- **What the task asks**:
At the line containing "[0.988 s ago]", begin retyping, and continue word for word until the records below run out.

Items listed in a dataset:

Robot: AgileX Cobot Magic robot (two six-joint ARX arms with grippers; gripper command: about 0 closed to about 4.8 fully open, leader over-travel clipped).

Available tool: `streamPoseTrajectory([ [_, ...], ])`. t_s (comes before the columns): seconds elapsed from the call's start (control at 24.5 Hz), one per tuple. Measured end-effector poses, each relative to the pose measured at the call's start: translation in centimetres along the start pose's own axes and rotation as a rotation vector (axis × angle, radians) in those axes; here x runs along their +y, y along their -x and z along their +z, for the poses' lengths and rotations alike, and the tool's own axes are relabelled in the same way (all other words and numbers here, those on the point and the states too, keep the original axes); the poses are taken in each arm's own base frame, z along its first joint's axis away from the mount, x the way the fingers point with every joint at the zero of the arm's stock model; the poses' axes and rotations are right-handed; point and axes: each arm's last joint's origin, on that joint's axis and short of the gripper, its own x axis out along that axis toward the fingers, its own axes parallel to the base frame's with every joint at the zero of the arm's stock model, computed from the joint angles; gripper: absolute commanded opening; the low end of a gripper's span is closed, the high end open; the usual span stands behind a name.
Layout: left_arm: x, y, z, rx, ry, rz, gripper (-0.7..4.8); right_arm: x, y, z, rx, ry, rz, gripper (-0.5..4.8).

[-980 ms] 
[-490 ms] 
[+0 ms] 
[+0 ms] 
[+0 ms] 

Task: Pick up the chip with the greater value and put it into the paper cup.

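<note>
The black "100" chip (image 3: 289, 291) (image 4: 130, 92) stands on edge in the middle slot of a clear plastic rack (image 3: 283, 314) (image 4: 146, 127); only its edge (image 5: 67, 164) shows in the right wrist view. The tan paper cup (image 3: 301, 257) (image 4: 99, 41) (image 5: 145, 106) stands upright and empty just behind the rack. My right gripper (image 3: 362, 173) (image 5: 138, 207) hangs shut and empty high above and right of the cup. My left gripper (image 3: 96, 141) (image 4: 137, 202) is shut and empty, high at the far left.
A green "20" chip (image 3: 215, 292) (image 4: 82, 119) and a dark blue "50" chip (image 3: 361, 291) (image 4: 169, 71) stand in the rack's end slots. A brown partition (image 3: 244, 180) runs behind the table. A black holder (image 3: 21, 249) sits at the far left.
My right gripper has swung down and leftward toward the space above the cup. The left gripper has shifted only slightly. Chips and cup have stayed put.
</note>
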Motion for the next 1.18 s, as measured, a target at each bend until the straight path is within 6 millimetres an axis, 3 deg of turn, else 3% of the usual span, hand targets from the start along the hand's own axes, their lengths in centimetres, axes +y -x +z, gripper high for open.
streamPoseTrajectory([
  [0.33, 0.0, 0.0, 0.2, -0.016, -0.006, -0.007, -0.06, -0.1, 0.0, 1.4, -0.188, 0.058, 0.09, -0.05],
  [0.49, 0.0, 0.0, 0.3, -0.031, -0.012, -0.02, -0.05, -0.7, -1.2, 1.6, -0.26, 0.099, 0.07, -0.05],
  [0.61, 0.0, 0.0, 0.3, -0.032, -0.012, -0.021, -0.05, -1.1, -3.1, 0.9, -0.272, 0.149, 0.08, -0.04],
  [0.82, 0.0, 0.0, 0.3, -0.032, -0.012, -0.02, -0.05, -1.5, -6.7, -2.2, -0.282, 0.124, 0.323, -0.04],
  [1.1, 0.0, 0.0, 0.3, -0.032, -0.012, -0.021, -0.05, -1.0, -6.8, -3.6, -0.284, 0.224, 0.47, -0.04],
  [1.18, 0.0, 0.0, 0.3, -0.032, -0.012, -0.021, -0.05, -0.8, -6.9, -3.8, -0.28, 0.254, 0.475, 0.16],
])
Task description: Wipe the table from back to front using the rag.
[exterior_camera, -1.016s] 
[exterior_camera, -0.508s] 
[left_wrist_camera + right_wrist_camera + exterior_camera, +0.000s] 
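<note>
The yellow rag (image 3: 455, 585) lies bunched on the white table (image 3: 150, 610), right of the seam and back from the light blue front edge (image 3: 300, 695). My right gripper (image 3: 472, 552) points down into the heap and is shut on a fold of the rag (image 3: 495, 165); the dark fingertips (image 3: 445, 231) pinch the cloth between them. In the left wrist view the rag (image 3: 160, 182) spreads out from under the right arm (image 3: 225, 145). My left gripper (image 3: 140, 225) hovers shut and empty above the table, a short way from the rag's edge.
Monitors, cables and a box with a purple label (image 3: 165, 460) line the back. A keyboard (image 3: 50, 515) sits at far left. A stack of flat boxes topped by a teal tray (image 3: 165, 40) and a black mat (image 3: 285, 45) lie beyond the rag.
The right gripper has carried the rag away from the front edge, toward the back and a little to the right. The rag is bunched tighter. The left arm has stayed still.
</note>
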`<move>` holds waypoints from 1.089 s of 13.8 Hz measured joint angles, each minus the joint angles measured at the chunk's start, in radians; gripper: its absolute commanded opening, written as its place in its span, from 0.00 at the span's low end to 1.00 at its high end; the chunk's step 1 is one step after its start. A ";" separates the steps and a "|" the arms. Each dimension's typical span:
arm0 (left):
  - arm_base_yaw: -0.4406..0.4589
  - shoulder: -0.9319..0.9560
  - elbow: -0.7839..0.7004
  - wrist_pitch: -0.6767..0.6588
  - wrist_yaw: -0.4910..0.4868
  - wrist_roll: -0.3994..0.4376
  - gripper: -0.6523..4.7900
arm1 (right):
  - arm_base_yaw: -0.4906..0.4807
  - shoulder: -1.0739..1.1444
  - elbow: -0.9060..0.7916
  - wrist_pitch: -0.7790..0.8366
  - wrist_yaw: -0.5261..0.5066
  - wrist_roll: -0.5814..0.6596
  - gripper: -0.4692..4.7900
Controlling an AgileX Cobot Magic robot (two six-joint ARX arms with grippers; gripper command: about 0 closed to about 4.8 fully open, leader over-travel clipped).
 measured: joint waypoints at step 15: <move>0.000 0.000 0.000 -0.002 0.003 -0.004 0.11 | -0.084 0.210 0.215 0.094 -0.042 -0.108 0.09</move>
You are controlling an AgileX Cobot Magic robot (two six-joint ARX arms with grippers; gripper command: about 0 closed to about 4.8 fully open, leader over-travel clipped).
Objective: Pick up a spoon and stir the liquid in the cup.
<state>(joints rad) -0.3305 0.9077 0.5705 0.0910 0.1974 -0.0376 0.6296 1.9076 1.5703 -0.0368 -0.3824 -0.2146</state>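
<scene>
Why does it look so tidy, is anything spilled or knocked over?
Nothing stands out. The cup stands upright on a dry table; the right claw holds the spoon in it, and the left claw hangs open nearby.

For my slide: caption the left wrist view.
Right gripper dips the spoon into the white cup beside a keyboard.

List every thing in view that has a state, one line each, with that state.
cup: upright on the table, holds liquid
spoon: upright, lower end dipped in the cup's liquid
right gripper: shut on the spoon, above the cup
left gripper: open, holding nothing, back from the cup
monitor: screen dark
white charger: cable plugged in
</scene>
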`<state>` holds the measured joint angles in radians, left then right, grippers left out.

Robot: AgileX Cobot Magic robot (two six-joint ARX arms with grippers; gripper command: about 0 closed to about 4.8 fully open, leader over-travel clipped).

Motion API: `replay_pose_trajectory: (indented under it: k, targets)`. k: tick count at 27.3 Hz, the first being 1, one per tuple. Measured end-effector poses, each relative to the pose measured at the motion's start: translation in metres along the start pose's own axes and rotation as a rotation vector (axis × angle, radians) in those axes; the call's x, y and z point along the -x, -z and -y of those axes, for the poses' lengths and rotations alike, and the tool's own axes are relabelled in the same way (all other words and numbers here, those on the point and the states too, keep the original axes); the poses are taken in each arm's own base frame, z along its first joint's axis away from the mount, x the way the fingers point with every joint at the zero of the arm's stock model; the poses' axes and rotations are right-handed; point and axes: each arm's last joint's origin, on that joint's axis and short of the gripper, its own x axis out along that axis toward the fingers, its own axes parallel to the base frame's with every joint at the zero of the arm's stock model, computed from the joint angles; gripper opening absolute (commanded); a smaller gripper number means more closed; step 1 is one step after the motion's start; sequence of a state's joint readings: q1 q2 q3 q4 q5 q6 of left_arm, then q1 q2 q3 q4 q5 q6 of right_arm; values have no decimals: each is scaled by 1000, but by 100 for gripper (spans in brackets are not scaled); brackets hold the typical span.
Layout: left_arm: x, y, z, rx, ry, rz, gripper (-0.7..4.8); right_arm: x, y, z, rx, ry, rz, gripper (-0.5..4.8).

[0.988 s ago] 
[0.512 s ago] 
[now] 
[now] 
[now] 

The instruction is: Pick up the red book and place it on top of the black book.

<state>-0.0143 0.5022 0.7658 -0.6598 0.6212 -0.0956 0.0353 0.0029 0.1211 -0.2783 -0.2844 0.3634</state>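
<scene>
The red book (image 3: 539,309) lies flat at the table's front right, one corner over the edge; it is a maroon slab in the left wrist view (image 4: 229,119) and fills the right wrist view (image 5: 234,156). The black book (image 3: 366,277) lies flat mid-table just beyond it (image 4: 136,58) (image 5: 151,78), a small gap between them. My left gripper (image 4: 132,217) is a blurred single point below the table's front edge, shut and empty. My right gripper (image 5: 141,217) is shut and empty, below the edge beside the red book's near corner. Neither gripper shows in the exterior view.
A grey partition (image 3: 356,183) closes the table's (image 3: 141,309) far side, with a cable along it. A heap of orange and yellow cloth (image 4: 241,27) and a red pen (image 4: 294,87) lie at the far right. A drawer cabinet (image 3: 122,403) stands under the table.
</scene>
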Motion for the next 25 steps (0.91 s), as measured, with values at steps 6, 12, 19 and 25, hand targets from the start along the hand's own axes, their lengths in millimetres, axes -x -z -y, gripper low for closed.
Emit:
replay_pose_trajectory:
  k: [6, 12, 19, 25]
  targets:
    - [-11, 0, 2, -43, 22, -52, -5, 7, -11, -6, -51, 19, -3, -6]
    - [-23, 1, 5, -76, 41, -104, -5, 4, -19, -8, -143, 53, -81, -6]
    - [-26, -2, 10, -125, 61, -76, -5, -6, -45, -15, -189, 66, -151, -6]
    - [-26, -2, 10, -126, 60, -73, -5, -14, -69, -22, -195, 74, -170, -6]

- **Solution for this exercise**:
[0.988 s ago] 
[0.512 s ago] 
[now] 
[now] 
[now] 

The instruction is: Pick up the red book and place it on top of the black book.

<state>-0.0143 0.5022 0.7658 -0.6598 0.6212 -0.0956 0.0353 0.0029 0.1211 -0.2783 -0.2844 0.3634</state>
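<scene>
The red book (image 3: 539,309) lies flat at the table's front right, one corner over the edge; it is a maroon slab in the left wrist view (image 4: 229,119) and fills the right wrist view (image 5: 234,156). The black book (image 3: 366,277) lies flat mid-table just beyond it (image 4: 136,58) (image 5: 151,78), a small gap between them. My left gripper (image 4: 132,217) is a blurred single point below the table's front edge, shut and empty. My right gripper (image 5: 141,217) is shut and empty, below the edge beside the red book's near corner. Neither gripper shows in the exterior view.
A grey partition (image 3: 356,183) closes the table's (image 3: 141,309) far side, with a cable along it. A heap of orange and yellow cloth (image 4: 241,27) and a red pen (image 4: 294,87) lie at the far right. A drawer cabinet (image 3: 122,403) stands under the table.
</scene>
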Motion for the next 25 steps (0.91 s), as measured, with values at steps 6, 12, 19 and 25, hand targets from the start along the hand's own axes, their lengths in millimetres, axes -x -z -y, gripper low for closed.
Emit:
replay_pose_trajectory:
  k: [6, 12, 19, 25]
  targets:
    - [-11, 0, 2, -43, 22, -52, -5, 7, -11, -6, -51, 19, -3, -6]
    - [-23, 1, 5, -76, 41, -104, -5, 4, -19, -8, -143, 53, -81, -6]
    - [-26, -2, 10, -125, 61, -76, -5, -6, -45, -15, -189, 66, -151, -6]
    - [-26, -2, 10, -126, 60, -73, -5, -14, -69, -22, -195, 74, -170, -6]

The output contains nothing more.